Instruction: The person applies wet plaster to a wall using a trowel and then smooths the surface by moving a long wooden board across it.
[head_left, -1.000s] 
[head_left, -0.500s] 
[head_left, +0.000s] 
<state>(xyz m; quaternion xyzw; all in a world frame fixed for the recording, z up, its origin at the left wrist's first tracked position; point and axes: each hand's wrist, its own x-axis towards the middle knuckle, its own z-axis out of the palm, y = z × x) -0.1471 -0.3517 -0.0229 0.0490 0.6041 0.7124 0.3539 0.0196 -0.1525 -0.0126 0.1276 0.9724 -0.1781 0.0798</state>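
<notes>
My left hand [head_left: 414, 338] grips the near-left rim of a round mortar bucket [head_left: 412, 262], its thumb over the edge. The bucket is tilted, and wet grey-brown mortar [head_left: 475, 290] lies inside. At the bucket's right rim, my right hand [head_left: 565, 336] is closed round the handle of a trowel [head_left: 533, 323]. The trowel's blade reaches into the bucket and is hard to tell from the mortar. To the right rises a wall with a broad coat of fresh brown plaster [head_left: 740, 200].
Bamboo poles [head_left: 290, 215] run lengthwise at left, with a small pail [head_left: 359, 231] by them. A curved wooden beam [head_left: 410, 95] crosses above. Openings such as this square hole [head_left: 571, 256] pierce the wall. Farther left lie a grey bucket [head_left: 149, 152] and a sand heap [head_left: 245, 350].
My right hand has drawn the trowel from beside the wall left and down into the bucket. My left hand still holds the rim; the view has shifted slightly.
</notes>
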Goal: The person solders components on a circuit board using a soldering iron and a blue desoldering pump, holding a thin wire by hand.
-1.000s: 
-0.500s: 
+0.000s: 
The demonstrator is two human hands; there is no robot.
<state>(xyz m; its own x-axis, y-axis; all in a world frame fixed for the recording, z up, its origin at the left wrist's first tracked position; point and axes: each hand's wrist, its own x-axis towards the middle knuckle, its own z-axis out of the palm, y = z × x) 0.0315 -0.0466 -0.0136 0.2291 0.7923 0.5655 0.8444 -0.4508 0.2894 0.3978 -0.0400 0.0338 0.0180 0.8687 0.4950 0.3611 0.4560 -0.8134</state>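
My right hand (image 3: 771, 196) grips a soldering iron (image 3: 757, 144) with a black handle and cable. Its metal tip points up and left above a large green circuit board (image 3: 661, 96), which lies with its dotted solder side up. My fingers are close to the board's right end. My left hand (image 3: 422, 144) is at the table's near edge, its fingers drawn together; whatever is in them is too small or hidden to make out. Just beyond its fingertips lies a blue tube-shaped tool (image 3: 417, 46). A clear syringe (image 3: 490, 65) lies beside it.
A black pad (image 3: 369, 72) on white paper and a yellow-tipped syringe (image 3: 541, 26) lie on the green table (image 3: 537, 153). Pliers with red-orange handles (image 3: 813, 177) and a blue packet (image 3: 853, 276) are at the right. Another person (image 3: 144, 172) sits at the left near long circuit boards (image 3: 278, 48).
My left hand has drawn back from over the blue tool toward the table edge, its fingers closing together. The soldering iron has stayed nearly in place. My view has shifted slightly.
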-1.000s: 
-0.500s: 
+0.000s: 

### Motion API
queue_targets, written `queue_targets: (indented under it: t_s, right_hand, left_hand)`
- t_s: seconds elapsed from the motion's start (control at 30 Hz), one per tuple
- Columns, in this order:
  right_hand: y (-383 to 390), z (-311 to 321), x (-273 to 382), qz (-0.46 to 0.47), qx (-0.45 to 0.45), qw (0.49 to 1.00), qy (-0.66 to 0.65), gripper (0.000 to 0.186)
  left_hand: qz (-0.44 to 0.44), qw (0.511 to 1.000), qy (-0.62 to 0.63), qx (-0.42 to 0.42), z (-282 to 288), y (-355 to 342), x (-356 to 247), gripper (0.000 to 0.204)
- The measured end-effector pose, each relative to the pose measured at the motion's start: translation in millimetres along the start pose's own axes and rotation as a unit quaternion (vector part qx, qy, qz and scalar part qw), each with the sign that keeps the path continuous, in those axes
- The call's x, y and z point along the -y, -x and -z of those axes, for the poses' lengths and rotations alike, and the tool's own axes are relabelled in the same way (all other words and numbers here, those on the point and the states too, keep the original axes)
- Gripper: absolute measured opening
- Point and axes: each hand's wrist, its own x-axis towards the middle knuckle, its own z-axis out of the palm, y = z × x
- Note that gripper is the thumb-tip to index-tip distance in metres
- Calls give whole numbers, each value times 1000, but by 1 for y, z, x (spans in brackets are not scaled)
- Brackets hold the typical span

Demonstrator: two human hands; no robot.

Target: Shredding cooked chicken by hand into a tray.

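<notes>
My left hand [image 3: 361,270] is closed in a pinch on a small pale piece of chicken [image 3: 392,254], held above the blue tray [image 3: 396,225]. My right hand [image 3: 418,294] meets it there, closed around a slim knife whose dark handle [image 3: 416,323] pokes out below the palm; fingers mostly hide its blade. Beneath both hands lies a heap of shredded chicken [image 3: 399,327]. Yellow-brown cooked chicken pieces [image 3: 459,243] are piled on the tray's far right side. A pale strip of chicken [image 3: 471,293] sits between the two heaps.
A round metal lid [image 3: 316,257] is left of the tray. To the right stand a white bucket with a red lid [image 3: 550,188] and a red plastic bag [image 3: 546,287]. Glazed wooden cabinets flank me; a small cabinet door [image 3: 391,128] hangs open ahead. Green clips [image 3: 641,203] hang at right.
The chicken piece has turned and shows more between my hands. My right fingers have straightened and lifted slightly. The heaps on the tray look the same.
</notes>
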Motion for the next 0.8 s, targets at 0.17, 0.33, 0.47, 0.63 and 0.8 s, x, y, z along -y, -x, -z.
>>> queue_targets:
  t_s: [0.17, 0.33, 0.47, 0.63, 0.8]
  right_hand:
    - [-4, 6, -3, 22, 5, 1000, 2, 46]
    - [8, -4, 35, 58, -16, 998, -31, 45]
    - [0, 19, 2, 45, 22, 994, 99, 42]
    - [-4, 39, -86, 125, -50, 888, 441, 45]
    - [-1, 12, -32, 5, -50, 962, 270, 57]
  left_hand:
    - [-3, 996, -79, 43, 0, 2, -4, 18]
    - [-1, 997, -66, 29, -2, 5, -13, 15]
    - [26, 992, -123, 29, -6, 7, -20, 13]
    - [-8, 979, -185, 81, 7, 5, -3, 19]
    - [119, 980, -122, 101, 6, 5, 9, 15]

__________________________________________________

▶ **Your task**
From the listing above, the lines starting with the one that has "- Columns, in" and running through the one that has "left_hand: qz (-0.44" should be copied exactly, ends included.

▶ **Exercise result**
- Columns, in this order:
  right_hand: y (-383 to 390), z (-311 to 321), x (-273 to 382), qz (-0.46 to 0.47), qx (-0.45 to 0.45), qw (0.49 to 1.00), qy (-0.66 to 0.65), gripper (0.000 to 0.186)
  left_hand: qz (-0.44 to 0.44), qw (0.511 to 1.000), qy (-0.62 to 0.63), qx (-0.42 to 0.42), z (-282 to 288), y (-355 to 342), x (-356 to 247), gripper (0.000 to 0.204)

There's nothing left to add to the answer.